Selon le Press Trust of India, ces fonds étrangers parallèles contournent les garanties financières, fonctionnant entièrement hors réseau.
Selon la réglementation indienne, les fournisseurs de services d'actifs numériques virtuels doivent s'enregistrer auprès de l'Unité de renseignement financier (FIU). Depuis l'exercice fiscal 2024-25, seules 49 plateformes d'échange se sont enregistrées en tant qu'entités déclarantes légales.
Ce crypto hawala intraçable a suscité de vives inquiétudes, les responsables avertissant qu'il pourrait raviver les éléments séparatistes dans la région.
Le réseau utilise des « comptes mules » pour garer temporairement des fonds.
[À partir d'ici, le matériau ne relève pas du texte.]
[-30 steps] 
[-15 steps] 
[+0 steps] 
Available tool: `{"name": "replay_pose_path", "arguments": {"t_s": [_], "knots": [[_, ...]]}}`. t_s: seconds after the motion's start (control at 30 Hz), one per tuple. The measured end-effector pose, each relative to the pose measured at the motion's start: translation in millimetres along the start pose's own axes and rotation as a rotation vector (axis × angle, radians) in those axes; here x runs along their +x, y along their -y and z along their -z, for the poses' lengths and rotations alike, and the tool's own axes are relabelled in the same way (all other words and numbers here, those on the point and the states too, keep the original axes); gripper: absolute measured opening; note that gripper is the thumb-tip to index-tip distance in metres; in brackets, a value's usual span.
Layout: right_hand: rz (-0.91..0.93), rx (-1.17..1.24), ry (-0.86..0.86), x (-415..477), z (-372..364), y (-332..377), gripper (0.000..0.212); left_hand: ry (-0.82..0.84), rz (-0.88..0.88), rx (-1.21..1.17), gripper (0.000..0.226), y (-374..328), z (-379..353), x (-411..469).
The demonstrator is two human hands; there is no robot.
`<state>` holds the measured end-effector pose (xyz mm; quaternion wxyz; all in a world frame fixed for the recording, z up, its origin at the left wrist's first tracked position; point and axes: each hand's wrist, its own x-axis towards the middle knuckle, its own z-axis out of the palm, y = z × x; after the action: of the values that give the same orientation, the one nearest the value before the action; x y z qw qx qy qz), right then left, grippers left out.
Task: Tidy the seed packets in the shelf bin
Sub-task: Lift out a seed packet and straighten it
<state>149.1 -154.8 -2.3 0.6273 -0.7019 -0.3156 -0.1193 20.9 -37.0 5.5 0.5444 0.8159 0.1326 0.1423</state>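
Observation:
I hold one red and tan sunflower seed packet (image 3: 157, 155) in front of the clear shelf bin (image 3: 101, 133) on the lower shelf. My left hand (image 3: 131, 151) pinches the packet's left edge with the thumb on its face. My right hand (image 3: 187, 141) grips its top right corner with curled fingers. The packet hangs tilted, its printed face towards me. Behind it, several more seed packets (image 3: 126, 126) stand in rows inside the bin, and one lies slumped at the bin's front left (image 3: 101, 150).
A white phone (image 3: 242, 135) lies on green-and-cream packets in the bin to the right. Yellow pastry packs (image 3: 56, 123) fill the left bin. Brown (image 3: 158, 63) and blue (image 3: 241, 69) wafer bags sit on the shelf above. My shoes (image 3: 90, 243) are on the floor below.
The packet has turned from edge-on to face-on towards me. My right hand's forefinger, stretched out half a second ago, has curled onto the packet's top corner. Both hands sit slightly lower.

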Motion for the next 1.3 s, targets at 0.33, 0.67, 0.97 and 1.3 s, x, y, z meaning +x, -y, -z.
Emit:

Ces comptes superposent des transactions afin d'obscurcir la piste financière. De plus, les syndicats derrière ce réseau versent une commission de 0,8 à 1,8 pour cent par transaction aux titulaires de ces comptes, qui sont généralement des personnes ordinaires, ont ajouté les responsables.
Les syndicats attirent ces titulaires de comptes en leur promettant des commissions, les assurant que leur rôle est sûr et consiste simplement à garer des fonds. Ils gèrent ensuite les comptes bancaires et les mots de passe de tous les titulaires de comptes mules.
« Cela 'rompt effectivement la piste financière', permettant à l'argent étranger d'entrer dans l'économie locale sous forme d'argent liquide intraçable », ont déclaré les responsables.
Le gestionnaire étranger envoie des crypto-monnaies directement vers ces portefeuilles sans impliquer d'institution financière réglementée. De plus, le détenteur du portefeuille se rend dans de grandes villes indiennes comme Delhi et Mumbai pour rencontrer des traders peer-to-peer (P2P) non réglementés afin de vendre des crypto-monnaies à des prix négociables.
Selon la police du Jammu-et-Cachemire et les agences de sécurité centrales, des personnes originaires de pays tels que la Chine, la Malaisie, la Birmanie et le Cambodge ont participé à la création de comptes crypto privés pour des Indiens locaux. Ces gestionnaires internationaux utilisent un réseau privé virtuel (VPN) pour éviter d'être détectés et n'exigent aucune vérification d'identité (KYC).
L'utilisation des VPN est déjà suspendue dans la région, a confirmé la police, ajoutant que l'inscription dans des portefeuilles crypto était de plus en plus observée ces derniers temps.